Matheus Castanho [Wed, 27 May 2020 13:06:09 +0000 (10:06 -0300)]
Add optimized slide_hash for POWER processors
This commit introduces a new slide_hash function that
uses VSX vector instructions to slide 8 hash elements at a time,
instead of just one as the standard code does.
Matheus Castanho [Mon, 25 May 2020 21:10:29 +0000 (18:10 -0300)]
Preparation for POWER optimizations
Add the scaffolding for future optimizations for POWER processors. Now
the build is capable of correctly detecting multiple processor
sub-architectures (ppc, ppc64 and ppc64le) and also if features
needed for the optimizations are available during build and runtime.
With these changes, adding a new optimized function for POWER should be
as simple as adding a new file under arch/power/, appending build
instructions to the build files and editing functable.c accordingly.
The UNALIGNED_OK flag is now also added by default for powerpc64le
targets.
Fixed multi-line assembly macro in UPDATE_HASH for MSVC when using ClangCl.
https://docs.microsoft.com/en-us/cpp/assembler/inline/defining-asm-blocks-as-c-macros
insert_string_tpl.h(44,5): error : cannot use more than one symbol in memory operand
insert_string_sse.c(28,13): message : expanded from macro 'UPDATE_HASH'
Fixed casting warnings in trees.c with count being int and freq being uint16_t.
Changed to use uint16_t for all counting variable types.
trees.c(431,45): warning C4244: '+=': conversion from 'int' to 'uint16_t', possible loss of data
trees.c(431,45): warning C4244: '+=': conversion from 'int' to 'uint16_t', possible loss of data
Fixed casting warnings in calls to put_short and put_short_msb.
deflate.c(845,32): warning C4244: 'function': conversion from 'unsigned int' to 'uint16_t', possible loss of data
deflate.c(894,50): warning C4244: 'function': conversion from 'unsigned int' to 'uint16_t', possible loss of data
Fixed casting warnings about copying len into pending buf, replaced with calls to put_short.

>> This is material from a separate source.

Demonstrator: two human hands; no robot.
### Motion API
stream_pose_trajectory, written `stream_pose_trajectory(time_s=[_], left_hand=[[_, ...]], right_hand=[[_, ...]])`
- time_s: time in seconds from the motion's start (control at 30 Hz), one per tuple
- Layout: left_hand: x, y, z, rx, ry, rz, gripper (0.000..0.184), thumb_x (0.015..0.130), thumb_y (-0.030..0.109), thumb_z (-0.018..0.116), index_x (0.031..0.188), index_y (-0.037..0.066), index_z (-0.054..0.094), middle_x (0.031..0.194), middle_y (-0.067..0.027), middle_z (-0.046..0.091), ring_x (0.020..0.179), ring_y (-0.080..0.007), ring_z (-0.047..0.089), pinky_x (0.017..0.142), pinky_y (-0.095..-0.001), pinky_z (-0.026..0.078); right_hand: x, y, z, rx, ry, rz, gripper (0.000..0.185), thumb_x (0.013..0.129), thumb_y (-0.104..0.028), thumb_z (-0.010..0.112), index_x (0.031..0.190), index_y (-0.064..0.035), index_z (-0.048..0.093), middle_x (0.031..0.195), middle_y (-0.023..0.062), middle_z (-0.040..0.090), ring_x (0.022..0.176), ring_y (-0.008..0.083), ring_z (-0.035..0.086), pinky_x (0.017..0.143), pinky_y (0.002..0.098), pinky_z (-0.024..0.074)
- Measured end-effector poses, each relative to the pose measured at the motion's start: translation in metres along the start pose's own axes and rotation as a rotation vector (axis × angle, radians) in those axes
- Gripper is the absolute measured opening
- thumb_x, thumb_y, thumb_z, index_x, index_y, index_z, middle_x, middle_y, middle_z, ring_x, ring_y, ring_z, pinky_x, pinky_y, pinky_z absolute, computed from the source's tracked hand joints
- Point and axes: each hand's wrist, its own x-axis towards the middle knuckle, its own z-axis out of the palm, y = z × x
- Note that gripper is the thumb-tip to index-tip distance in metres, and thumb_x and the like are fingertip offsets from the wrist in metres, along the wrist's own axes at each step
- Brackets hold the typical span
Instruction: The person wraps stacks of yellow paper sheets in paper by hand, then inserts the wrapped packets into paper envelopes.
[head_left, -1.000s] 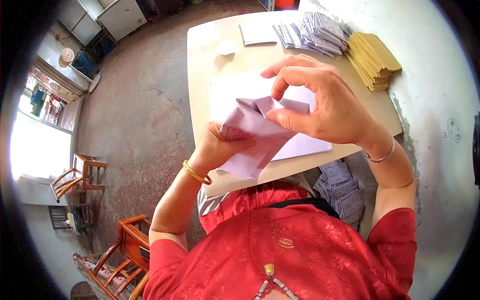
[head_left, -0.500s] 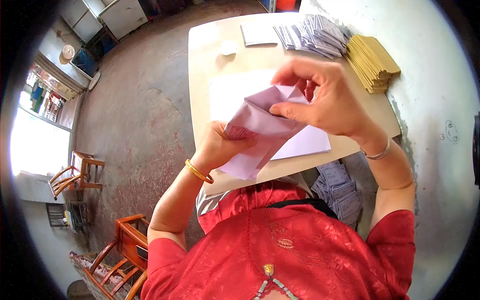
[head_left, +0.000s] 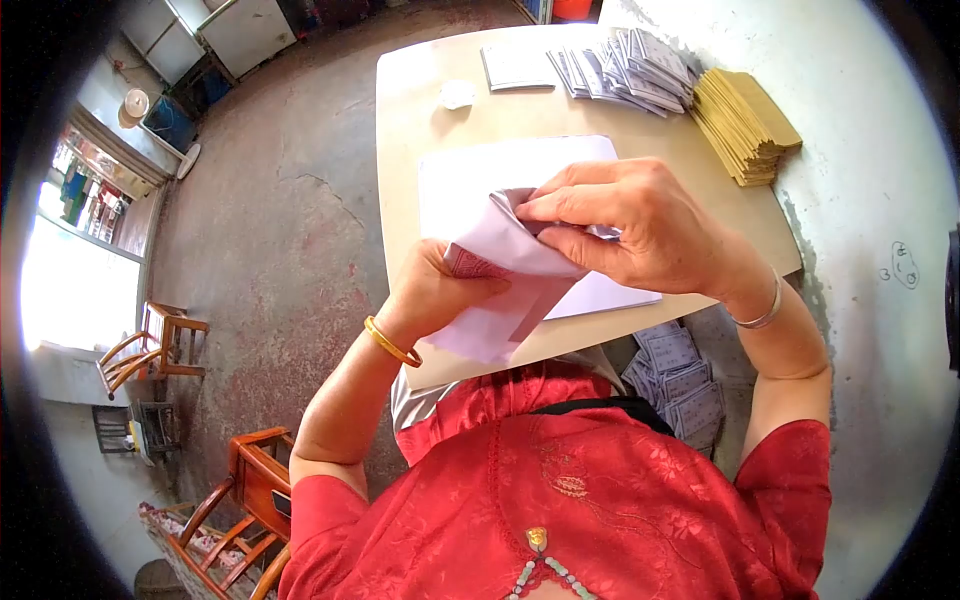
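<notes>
A pale lilac folded paper (head_left: 505, 255) is held up over the near part of the table, its upper end bulging like an open pouch. My left hand (head_left: 430, 292) grips its left side, thumb across the front beside a patch of reddish print. At the upper right, my right hand (head_left: 640, 225) pinches the paper's edge, and some fingertips are hidden in the fold. Beneath both hands lies a stack of white sheets (head_left: 455, 172), partly covered by the paper.
The pale table (head_left: 405, 130) bears a small white object (head_left: 457, 95), a white pad (head_left: 517, 68), a fanned pile of printed packets (head_left: 630, 75) and yellow-brown envelopes (head_left: 745, 125) by the wall. More printed packets (head_left: 685, 380) lie below the table's right edge. A wooden chair (head_left: 262, 490) stands lower left.
My right hand has come down and closed in on the paper's upper edge, its fingers now nearer together. The paper's mouth has narrowed and folded over. My left hand has barely moved.
</notes>
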Motion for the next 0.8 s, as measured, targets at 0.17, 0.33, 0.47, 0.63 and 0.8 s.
stream_pose_trajectory(time_s=[0.17,0.33,0.47,0.63,0.8], left_hand=[[0.003,-0.003,-0.001,-0.003,-0.027,0.003,0.014,0.077,0.002,0.077,0.091,0.003,0.076,0.085,-0.0004,0.073,0.078,-0.0073,0.065,0.071,-0.0260,0.055],[0.003,0.000,0.006,-0.005,-0.040,0.034,0.015,0.077,0.002,0.078,0.092,0.003,0.076,0.085,0.0002,0.072,0.077,-0.0070,0.065,0.071,-0.0259,0.055],[0.003,0.001,0.006,-0.044,-0.039,0.050,0.016,0.077,0.001,0.078,0.093,0.003,0.075,0.087,-0.0007,0.073,0.079,-0.0076,0.065,0.072,-0.0262,0.055],[0.000,0.003,-0.003,-0.066,-0.011,0.043,0.018,0.077,0.000,0.077,0.095,0.001,0.075,0.089,-0.0023,0.073,0.081,-0.0086,0.066,0.073,-0.0268,0.056],[-0.003,0.003,-0.004,-0.059,0.043,0.087,0.018,0.077,-0.002,0.077,0.096,0.000,0.074,0.090,-0.0029,0.073,0.081,-0.0090,0.066,0.073,-0.0270,0.056]], right_hand=[[0.001,0.000,-0.002,0.054,-0.054,0.023,0.024,0.086,-0.020,0.067,0.097,0.0012,0.065,0.085,0.0189,0.061,0.079,0.0380,0.062,0.071,0.0437,0.0488],[0.003,-0.011,0.002,0.141,-0.274,0.183,0.033,0.087,-0.027,0.069,0.095,0.0035,0.062,0.088,0.0220,0.060,0.082,0.0400,0.061,0.073,0.0448,0.0480],[0.000,-0.008,0.005,0.175,-0.216,0.123,0.031,0.086,-0.026,0.070,0.100,0.0012,0.064,0.090,0.0202,0.063,0.084,0.0391,0.062,0.074,0.0434,0.0488],[0.000,-0.011,-0.022,0.269,0.030,0.145,0.026,0.085,-0.018,0.071,0.105,-0.0013,0.068,0.094,0.0129,0.068,0.084,0.0268,0.067,0.079,0.0366,0.0518],[-0.010,0.014,-0.032,0.010,-0.002,-0.065,0.024,0.082,-0.018,0.076,0.095,0.0003,0.068,0.093,0.0123,0.069,0.082,0.0244,0.067,0.078,0.0329,0.0530]])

deflate.c(1413,45): warning C4244: '=': conversion from 'unsigned int' to 'unsigned char', possible loss of data
deflate.c(1414,50): warning C4244: '=': conversion from 'unsigned int' to 'unsigned char', possible loss of data
deflate.c(1415,46): warning C4244: '=': conversion from 'unsigned int' to 'unsigned char', possible loss of data
deflate.c(1416,51): warning C4244: '=': conversion from 'unsigned int' to 'unsigned char', possible loss of data
deflate_p.h(42,37): warning C4244: '=': conversion from 'unsigned int' to 'unsigned char', possible loss of data
deflate_p.h(43,42): warning C4244: '=': conversion from 'unsigned int' to 'unsigned char', possible loss of data
Fixed signedness warning in calls to __cpuid and cpuidex.
x86.c(29,22): warning C4057: 'function': 'int *' differs in indirection to slightly different base types from 'unsigned int [4]'
x86.c(43,24): warning C4057: 'function': 'int *' differs in indirection to slightly different base types from 'unsigned int [4]'
Added ability to set window bits for switchlevels.
Initialize deflateInit with first level which is necessary for deflate_quick testing where initial window size is set to 8k.
Fixed zero length stored block left open when using Z_SYNC_FLUSH. Moved toggling of block_open back to deflate_quick since zero length stored block doesn't emit end of block code.
Unroll more in compare258_c for performance improvement.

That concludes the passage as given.